Rumination in the Legal Profession

There’s always a lot going on in my head.

But then again, there’s a lot of racket coming from yours too.

Lawyers think for a living, after all.  There’s always the mental hum of marshaling the evidence, resolving conflicting LexisNexis opinions or assessing the climatic shifts in office politics and how it affects the pecking order.  As advocates, we give a lot of deliberation to turning our analysis into persuasive locution. Lincoln, reflecting on his life as a trial lawyer, wrote, “When I get ready to talk to people, I spend two thirds of the time thinking what they want to hear and one third thinking about what I want to say.”

For lawyers with depression, there’s another kind of inner buzz.  It’s called rumination.

We might be tempted to think of rumination as a form of worry, a rehashing of all the shit that can go wrong. But, it’s actually not.  Worry focuses on potential bad events in the future.

Rumination, a cousin of fretful forecasting, is similar to worry except it focuses on bad feelings and experiences from the past. 

According to book The Mindful Way through Depression,

“When we ruminate, we become fruitlessly preoccupied with the fact that we are unhappy and with the causes, meanings, and consequences of our unhappiness.  Research has repeatedly shown that if we have tended to react to our sadness or depressed moods in these ways in the past, then we are likely to find the same strategy volunteering to ‘help’ again and again when our moods start to slide.  And it will have the same effect: we’ll get stuck in the very mood from which we are trying to escape.  As a consequence, we are at even higher risk of experiencing repeated bouts of unhappiness.”

In the First Person

I need a lot of time to get going in the morning – slurps of java, (the Starbucks “bold blend” varnish remover if I need a “stiff drink”) time to read the morning news, a sliver of time to plan my day  — and sometimes, ruminate. When ruminating, it’s as if pieces of my past are painted on those little squares of a Rubik’s cube that I’m endlessly manipulating  to solve.

Even though this style of thinking ends up making me feels crummy, in varying degrees, I like to ruminate. It some odd way, it seems to temporarily relieve me of any free-floating anxiety I might be experiencing.

Melissa Kirk writes,

“It feels good to ruminate.  Why is this? Two things happen to me when I’m dwelling on a problem.  The dwelling seems to stop the immediate pain or distress, the way rubbing a sore muscle can relieve the soreness temporarily, until you stop rubbing.  Also, I feel like, when I’m ruminating, that I’m acting on the problem of trying to solve it.  Rumination, then gives us the sense of taking action towards a situation that is distressing us, which relieves the distress in the short-term.”

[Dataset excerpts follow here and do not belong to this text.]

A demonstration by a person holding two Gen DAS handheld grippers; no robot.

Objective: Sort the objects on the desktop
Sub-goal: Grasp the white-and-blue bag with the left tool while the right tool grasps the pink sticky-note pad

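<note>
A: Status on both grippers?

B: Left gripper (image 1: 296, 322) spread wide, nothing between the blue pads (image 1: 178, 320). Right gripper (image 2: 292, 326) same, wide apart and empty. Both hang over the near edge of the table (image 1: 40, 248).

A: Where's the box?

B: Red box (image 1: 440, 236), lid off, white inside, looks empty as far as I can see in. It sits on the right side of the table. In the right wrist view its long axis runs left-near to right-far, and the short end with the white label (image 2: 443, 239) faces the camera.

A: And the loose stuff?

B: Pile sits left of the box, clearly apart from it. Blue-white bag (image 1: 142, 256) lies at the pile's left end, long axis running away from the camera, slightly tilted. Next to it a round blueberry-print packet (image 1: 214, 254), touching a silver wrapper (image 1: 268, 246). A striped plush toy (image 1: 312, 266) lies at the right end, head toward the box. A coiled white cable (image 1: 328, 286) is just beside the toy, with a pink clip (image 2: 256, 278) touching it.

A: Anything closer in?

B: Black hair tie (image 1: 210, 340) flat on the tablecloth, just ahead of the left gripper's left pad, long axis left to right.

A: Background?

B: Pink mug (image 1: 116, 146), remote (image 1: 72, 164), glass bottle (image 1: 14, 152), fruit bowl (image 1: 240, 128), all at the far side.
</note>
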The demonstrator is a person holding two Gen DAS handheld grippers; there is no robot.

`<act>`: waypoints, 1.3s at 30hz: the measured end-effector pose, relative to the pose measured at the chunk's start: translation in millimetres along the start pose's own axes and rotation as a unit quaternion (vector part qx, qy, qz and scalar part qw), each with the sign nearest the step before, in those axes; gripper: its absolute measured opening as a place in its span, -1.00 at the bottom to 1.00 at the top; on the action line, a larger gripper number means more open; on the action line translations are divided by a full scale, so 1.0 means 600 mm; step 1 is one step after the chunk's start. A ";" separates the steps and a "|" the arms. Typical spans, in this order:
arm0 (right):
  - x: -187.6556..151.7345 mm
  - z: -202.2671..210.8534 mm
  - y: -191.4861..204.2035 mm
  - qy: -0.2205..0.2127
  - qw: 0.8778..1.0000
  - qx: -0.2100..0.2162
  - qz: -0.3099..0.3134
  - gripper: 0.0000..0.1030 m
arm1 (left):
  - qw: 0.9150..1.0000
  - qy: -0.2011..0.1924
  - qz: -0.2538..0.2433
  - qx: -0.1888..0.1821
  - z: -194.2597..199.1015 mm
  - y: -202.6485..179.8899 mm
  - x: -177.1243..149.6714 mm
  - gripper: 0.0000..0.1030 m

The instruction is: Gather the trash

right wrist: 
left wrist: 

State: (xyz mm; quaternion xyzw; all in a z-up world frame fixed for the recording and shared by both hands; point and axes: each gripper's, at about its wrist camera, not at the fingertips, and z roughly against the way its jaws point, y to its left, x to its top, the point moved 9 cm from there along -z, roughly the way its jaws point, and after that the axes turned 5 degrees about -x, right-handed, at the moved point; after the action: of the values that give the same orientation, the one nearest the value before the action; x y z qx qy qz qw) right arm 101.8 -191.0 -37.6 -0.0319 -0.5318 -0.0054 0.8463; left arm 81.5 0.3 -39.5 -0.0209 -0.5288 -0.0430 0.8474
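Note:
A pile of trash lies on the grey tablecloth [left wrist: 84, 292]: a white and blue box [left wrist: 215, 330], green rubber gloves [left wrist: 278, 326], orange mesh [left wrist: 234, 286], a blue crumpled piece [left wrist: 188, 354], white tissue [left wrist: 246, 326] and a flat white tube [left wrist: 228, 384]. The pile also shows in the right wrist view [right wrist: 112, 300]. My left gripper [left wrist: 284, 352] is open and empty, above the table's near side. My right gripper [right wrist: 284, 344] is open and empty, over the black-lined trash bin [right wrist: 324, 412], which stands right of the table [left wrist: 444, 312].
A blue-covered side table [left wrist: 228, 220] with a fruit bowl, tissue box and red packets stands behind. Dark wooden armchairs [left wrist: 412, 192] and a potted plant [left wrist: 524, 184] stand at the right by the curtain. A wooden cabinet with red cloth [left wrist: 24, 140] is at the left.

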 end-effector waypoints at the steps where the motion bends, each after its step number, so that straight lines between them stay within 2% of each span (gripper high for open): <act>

This type of “mind rub” also skews the facts: I ignore the positive side of those past events and accentuate the negative.  Indeed it is rumination’s focus on the negative that gives it its solution-less quality.

We usually don’t ruminate when we’re happy.  When life is good, we savor everyday plentitudes of grace that have fallen on us whether earned or not.  This type of looking back is really reflection, not rumination.  When we reflect, we appreciate and learn from our past; no need to chomp on the bitter morsels of yesterday.   Interesting aside: the origins of the word “ruminate” come from the Latin word to describe the process in which cows chew and regurgitate their food, or “cud,” over and over again – yummy! 

We chew on our thoughts when we’re upset or in some kind of emotional pain or funk.  Rumination is a way of responding to life that involves repetitively and passively focusing on the symptoms of distress, and on its possible causes and consequences.   This plugs into depression because depression is passive.  We feel scant energy and incapable of taking action when in a melancholic ditch.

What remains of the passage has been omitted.